#WomenSpeak: “My room is my outpost," A dispatch from Ukraine
I am Kateryna Zubova, 59, a tower crane operator in Kyiv, Ukraine. I am a trade unionists for the last two years, though I work on the tower crane for 40 years now. In my free time, I love to grow indoor plants, especially flowers, so much that my apartment looks like a greenhouse. For me, each flower requires a separate approach, so I spend a lot of time studying information on how to properly care for a flower and how to water it.
Right now, it is difficult to talk about work without mentioning the war in my country. On 24 February, when the bombing of our country began, we received an instruction from our employers not to go to work. The Kyiv region was one of the most dangerous zones in the country for the first several months of the war. Working on a tower crane amidst the threat of air raids and missile attacks was a death sentence.
Without work and an imminent war upon us, I could not possibly just sit down at home and do nothing. This is not in my nature. I expressed my intention to join the territorial defense. However, due to my age, I was not accepted.
Many people left the Kyiv region, but I didn’t want to go anywhere from my home. I already fled Luhansk once and thought that the war would never find me again. In the first few days of the war, all the concierges of our house went to safer places, and I practically took over their duties. The small room in our entire residential complex, where I sat alone, turned into a message centre. Hundreds of people came everyday and asked questions. They left messages and requested for them to be conveyed to their loved ones.
Our army has done so much to protect us. Not everyone can join the army. Yet, all of us need to contribute to the fight for freedom and democracy. My room was my outpost. There was no time to be afraid; there was no time to even think. I just went there and did what I could. It was only a few weeks later, when I had time to look around and gather myself, that fear and anxiety visited me.
Today, all of unoccupied Ukraine has turned into one volunteer front. Our union helps the workers in any way it can. We have always extended help even before the war. We dealt with problems on non-payment of wages, violations of safety regulations, and dealt with work-related injuries.

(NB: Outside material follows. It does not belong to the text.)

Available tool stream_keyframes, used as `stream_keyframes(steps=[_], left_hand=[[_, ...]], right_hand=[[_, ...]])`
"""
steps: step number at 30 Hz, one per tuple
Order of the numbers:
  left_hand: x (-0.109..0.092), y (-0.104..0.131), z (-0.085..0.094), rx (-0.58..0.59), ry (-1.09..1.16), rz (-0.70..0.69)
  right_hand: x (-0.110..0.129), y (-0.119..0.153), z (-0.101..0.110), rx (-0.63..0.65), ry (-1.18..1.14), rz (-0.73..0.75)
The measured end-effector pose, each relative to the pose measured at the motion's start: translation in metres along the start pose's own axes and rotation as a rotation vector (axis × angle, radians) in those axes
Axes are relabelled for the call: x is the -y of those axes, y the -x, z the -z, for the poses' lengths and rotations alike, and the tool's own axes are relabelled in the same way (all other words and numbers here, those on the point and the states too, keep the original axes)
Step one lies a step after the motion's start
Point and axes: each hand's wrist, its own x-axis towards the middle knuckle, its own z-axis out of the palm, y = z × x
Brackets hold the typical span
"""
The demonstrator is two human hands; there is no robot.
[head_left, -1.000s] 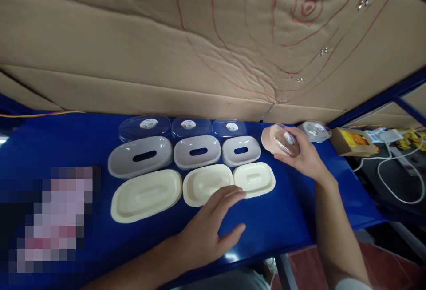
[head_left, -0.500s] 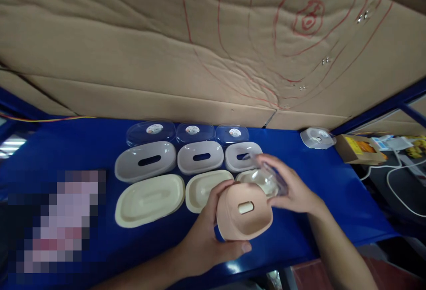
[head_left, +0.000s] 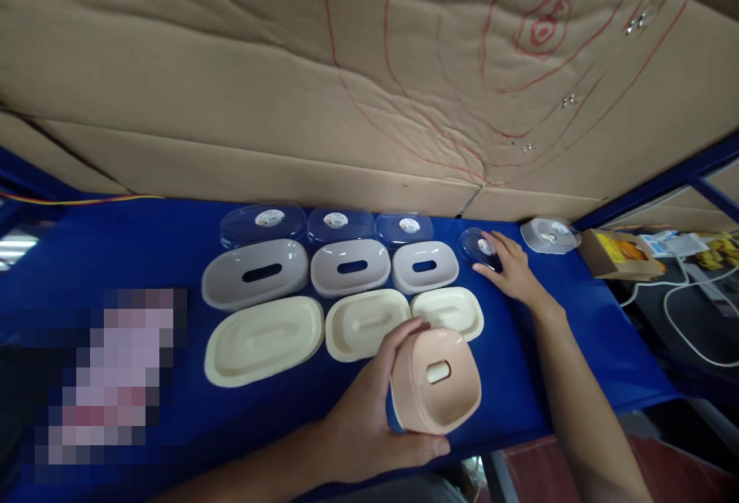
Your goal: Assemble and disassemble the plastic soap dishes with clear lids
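Note:
My left hand (head_left: pixel 375 418) grips a pink slotted container (head_left: pixel 456 403) above the front of the blue table; something cream shows through its slot. My right hand (head_left: pixel 511 268) holds a small clear lid (head_left: pixel 478 247) at the table's back right. Left of that lid are three clear lids with round labels, one being the small lid (head_left: pixel 404 229). In front of them stand three grey slotted trays, such as the large grey tray (head_left: pixel 222 280). Three cream trays form the nearest row, with the large cream tray (head_left: pixel 262 343) at left and the small cream tray (head_left: pixel 453 310) at right.
A clear-lidded container (head_left: pixel 548 235) stands at the back right corner. Beside it are a cardboard box (head_left: pixel 620 253) and white cables (head_left: pixel 684 306). Cardboard with red drawn lines (head_left: pixel 369 87) rises behind the blue table (head_left: pixel 138 249). A pixelated patch covers the left side.
My right hand has moved back and right with the clear lid, bringing it down to the table. The pink container in my left hand has shifted slightly right and toward me.

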Motion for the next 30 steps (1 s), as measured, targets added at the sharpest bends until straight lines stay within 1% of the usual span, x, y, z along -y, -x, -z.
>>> stream_keyframes(steps=[2,4,7,9,11,13,17,21,26,28,30], left_hand=[[0.001,0.001,0.0,-0.005,-0.019,-0.002],[0.002,0.002,0.0,-0.015,-0.034,0.001],[0.002,0.002,0.001,-0.008,-0.026,0.006],[0.001,0.002,0.001,0.014,-0.011,0.002],[0.001,0.002,0.001,0.04,-0.017,0.006],[0.002,0.002,0.001,0.063,-0.05,0.024],[0.0,0.002,0.002,0.11,-0.124,0.076],[-0.001,0.001,0.002,0.144,-0.14,0.074],[0.0,0.0,0.002,0.133,-0.122,0.056],[0.001,0.001,0.002,0.118,-0.109,0.056],[0.001,0.002,0.001,0.087,-0.07,0.051]], right_hand=[[0.001,0.002,0.004,-0.008,0.031,-0.048],[-0.002,0.005,0.011,-0.028,0.045,-0.145],[-0.01,0.009,0.021,-0.067,-0.028,-0.304],[-0.014,0.009,0.022,-0.085,-0.089,-0.342],[-0.014,0.007,0.018,-0.1,-0.127,-0.325],[-0.009,0.003,0.011,-0.132,-0.158,-0.303],[0.011,-0.004,-0.006,-0.207,-0.196,-0.263],[0.029,-0.006,-0.012,-0.24,-0.227,-0.219],[0.046,-0.01,-0.008,-0.196,-0.289,-0.118],[0.054,-0.011,0.0,-0.182,-0.309,-0.089],[0.066,-0.008,0.015,-0.2,-0.315,-0.076]])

Soon I, myself, will need the help of my union as I plan to apply for my pension. One of the immediate problems I face is the documentation of my long work experience. Half of my work experience can only be confirmed by documents that are located in the Luhansk region, which is now occupied. Such problems are usually resolved through the courts, and I am confident that the union will help me with this.
I am also confident than when this war is finally over, both women and men workers will participate in the reconstruction of Ukraine. We are now all working together as a united front. Everyone is doing their jobs and contributing in various ways. Women and men workers, young and old, are the builders of a new and better Ukraine.
#WomenSpeak is a monthly article on gender issues and concerns authored by BWI’s different affiliate women workers. It seeks to provide women workers more spaces and platforms to express their thoughts and concerns on a variety of issues that are important to them as workers and most especially, as women.